# A GENERALIZED CACHED-FFT ALGORITHM 

Bevan M. Baas<br>Department of Electrical and Computer Engineering<br>University of California, Davis


#### Abstract

Fast Fourier Transform (FFT) algorithms are typically designed to minimize the number of multiplications and additions while maintaining a simple form. Few FFT algorithms are designed to take advantage of hierarchical memory systems, which are easy to include in special-purpose processors, and nearly universal in modern programmable processors. We present a new generalized algorithm, called the cached-FFT, which is designed explicitly to operate on a processor with a hierarchical memory system. By taking advantage of a small and fast cache memory, the algorithm enables higher clock frequencies (for special-purpose processor applications), reduced data communication energy, and increased energy-efficiency-since smaller memories require lower energy per access and can be positioned closer to the processor.


## 1. INTRODUCTION

A distinguishing characteristic of the cached-FFT is that it isolates the high-speed and smaller-memory portion of the processor from the large main memory. The algorithm allows repeated accesses of data from a faster and smaller level of the memory hierarchy. This characteristic offers several advantages over methods which do not exploit the use of data caches, such as increased performance and energy-efficiency. The algorithm also presents several disadvantages, including the addition of new functional units (caches) if they are unavailable, and added controller complexity.

First fully described in 1999 [1], the cached-FFT algorithm has been used to develop at least three custom FFT processors: a 1024-point FFT chip [2], a 512-point 2D FFT chip [3], and a programmable 64-2048-point FFT chip [4]. The 1024-point chip has an energy-efficiency 16 times greater and a clock rate 2.6 times higher than other known FFT processors at the time of publication.
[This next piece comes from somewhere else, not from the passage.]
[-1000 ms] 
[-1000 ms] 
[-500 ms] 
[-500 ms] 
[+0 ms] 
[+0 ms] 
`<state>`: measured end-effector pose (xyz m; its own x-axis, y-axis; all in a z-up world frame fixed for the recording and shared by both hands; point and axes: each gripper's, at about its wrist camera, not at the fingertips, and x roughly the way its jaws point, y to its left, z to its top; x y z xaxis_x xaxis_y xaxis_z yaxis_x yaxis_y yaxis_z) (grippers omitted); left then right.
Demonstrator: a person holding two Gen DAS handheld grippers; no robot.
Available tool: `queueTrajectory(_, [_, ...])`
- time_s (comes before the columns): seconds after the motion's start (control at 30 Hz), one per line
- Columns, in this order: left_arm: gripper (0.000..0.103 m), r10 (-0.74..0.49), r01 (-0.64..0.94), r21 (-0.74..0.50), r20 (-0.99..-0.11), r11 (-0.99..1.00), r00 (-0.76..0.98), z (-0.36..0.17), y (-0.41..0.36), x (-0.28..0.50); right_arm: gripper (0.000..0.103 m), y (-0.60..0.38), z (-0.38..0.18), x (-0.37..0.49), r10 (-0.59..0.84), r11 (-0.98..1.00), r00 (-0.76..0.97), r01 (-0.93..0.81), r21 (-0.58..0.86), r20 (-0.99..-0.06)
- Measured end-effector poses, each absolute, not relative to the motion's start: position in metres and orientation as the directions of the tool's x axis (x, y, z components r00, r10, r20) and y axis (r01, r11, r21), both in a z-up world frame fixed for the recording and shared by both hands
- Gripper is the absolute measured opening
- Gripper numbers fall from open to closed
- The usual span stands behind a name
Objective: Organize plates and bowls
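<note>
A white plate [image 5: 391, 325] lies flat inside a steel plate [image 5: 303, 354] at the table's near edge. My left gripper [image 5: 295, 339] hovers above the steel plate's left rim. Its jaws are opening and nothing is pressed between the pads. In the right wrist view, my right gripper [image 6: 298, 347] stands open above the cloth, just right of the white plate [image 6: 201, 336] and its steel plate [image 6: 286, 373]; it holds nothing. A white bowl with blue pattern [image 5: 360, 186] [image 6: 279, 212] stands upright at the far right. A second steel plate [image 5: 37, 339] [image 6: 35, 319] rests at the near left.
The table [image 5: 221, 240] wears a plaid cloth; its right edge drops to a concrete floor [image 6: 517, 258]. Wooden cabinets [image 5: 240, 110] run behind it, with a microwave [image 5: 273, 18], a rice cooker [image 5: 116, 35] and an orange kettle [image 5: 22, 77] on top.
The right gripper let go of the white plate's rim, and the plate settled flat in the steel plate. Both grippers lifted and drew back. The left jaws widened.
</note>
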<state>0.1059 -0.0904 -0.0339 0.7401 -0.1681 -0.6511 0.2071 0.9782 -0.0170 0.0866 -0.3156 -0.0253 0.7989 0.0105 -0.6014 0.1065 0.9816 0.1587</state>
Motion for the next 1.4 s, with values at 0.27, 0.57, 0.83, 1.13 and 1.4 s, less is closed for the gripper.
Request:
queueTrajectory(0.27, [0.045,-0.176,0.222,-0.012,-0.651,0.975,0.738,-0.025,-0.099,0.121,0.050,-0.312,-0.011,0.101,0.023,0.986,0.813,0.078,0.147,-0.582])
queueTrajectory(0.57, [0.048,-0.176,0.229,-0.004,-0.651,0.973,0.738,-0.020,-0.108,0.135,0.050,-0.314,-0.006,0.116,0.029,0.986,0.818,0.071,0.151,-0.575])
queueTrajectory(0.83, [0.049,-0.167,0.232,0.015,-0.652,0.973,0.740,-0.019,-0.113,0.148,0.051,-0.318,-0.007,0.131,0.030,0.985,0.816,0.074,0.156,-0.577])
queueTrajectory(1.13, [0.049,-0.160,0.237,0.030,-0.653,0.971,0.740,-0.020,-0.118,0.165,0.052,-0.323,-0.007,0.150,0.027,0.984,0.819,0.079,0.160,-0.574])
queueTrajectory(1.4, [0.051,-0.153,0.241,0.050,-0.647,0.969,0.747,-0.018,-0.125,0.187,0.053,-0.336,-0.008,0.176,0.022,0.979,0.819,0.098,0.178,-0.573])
An algorithm which exploits a hierarchical memory system must specify its memory access patterns, as the order of memory accesses strongly effects performance. This paper presents the butterfly addresses and $W_{N}$ exponent control signals independent of radix and in such a way that memory access patterns can be rearranged while maintaining correct operation and maximum reuse of data in the cache. Because the simple and regular structures of radix- $r$ and "in-place" algorithms make their use attractive, the cached-FFT we present is also radix- $r$ and in-place.

[^0]

Fig. 1. Cached-FFT processor block diagram

## 2. OVERVIEW OF THE CACHED-FFT

### 2.1. Basic Operation

The cached-FFT algorithm utilizes an architecture with a small cache memory positioned between the processor and main memory, as shown in Fig. 1. The $C$-word cache has significantly lower latency and higher throughput than the main memory since normally, $C \ll N$, where $N$ is the length of the FFT, and the main memory has at least $N$ words.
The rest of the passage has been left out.